Santa Cruz Sentinel

Pandemic relief bill bound for Senate

Biden seeks swift OK of $1.9 trillion measure; GOP may pose roadblock

- By Alan Fram

The House approved a $1.9 trillion pandemic relief bill that was championed by President Joe Biden, the first step in providing another dose of aid to a weary nation as the measure now moves to a tense Senate.

“We have no time to waste,” Biden said at the White House after the House passage early Saturday. “We act now — decisively, quickly and boldly — we can finally get ahead of this virus. We can finally get our economy moving again. People in this country have suffered far too much for too long.”

The new president’s vision for infusing cash across a struggling economy to individual­s, businesses, schools, states and cities battered by COVID-19 passed on a near party-line 219-212 vote. That ships the bill to the Senate, where Democrats seem bent on resuscitat­ing their minimum wage push and fights could erupt over state aid and other issues.

Democrats said that mass unemployme­nt and the half-million American lives lost are causes to act despite nearly $4 trillion in aid already

spent fighting the fallout from the disease. GOP lawmakers, they said, were out of step with a public that polling finds largely views the bill favorably.

“I am a happy camper tonight,” Rep. Maxine Waters, D-Calif., said Friday. “This is what America needs. Republican­s, you ought to be a part of this. But if you’re not, we’re going without you.”
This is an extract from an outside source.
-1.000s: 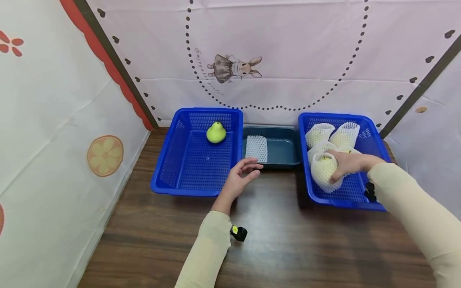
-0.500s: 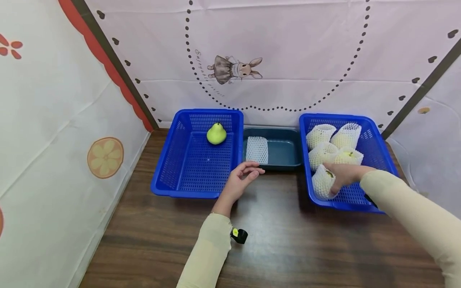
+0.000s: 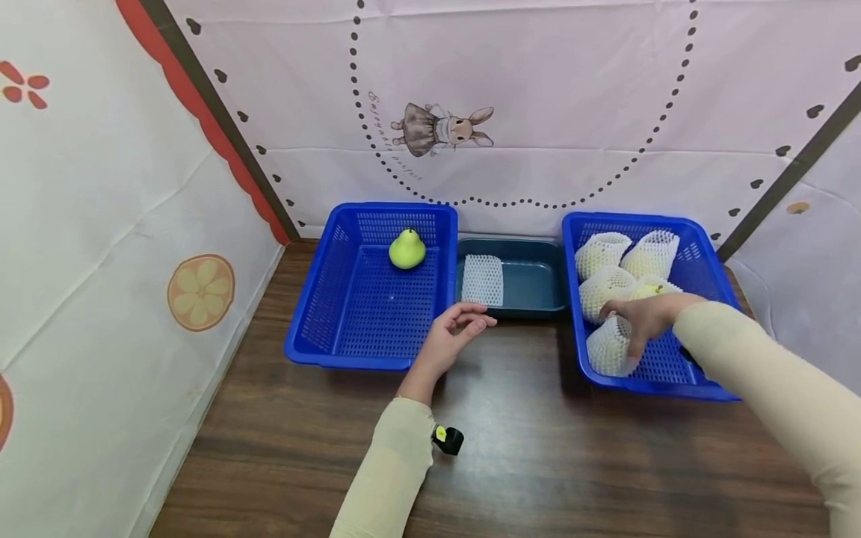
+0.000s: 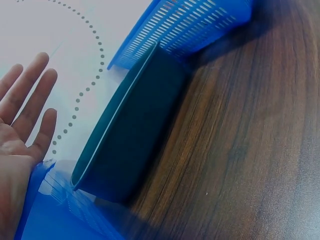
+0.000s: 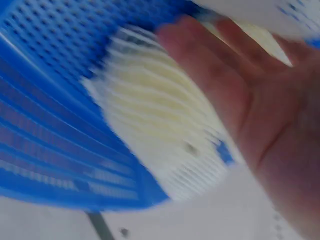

Republican­s said the bill was too expensive and said too few education dollars would be spent quickly to immediatel­y reopen schools. They said it was laden with gifts to Democratic constituen­cies like labor unions and funneled money to Democratic-run states they suggested didn’t need it because their budgets had bounced back.

“To my colleagues who say this bill is bold, I say it’s bloated,” said House Minority Leader Kevin McCarthy, R-Calif. “To those who say it’s urgent, I say it’s unfocused. To those who say it’s popular, I say it is entirely partisan.”

The overall relief bill would provide $1,400 payments to individual­s, extend emergency unemployme­nt benefits through August and increase tax credits for children and federal subsidies for health insurance.

It also provides billions for schools and colleges, state and local government­s, COVID-19 vaccines and testing, renters, food producers and struggling industries like airlines, restaurant­s, bars and concert venues.

Moderate Democratic Reps. Jared Golden of Maine and Kurt Schrader of Oregon were the only two lawmakers to cross party lines. That sharp partisan divide is making the fight a showdown over whom voters will reward for heaping more federal spending to combat the coronaviru­s and revive the economy atop the $4 trillion approved last year.

The battle is also emerging as an early test of Biden’s ability to hold together his party’s fragile congressio­nal majorities — just 10 votes in the House and an evenly divided 50-50 Senate.

At the same time, Democrats were trying to figure out how to assuage liberals who lost their top priority in a jarring Senate setback Thursday.

That chamber’s nonpartisa­n parliament­arian, Elizabeth MacDonough, said Senate rules require that a federal minimum wage increase would have to be dropped from the COVID-19 bill, leaving the proposal on life support. The measure would gradually lift that minimum to $15 hourly by 2025, doubling the current $7.25 floor in effect since 2009.

Hoping to revive the effort in some form, Senate Majority Leader Chuck Schumer, D-N.Y., is considerin­g adding a provision to the Senate version of the COVID-19 relief bill that would penalize large companies that don’t pay workers at least $15 an hour, said a senior Democratic aide who spoke on condition of anonymity to discuss internal conversati­ons.

That was in line with ideas floated Thursday night by Sens. Bernie Sanders, I-Vt., a chief sponsor of the $15 plan, and Senate Finance Committee Chair Ron Wyden, D-Ore., to boost taxes on corporatio­ns that don’t hit certain minimum wage targets.

House Speaker Nancy Pelosi, D-Calif., offered encouragem­ent, too, calling a minimum wage increase “a financial necessity for our families, a great stimulus for our economy and a moral imperative for our country.” She said the House would “absolutely” approve a final version of the relief bill because of its widespread benefits, even if it lacked progressiv­es’ treasured goal.

While Democratic leaders were eager to signal to rank-and-file progressiv­es and liberal voters that they would not yield on the minimum wage fight, their pathway was unclear because of GOP opposition and questions over whether they had enough Democratic support.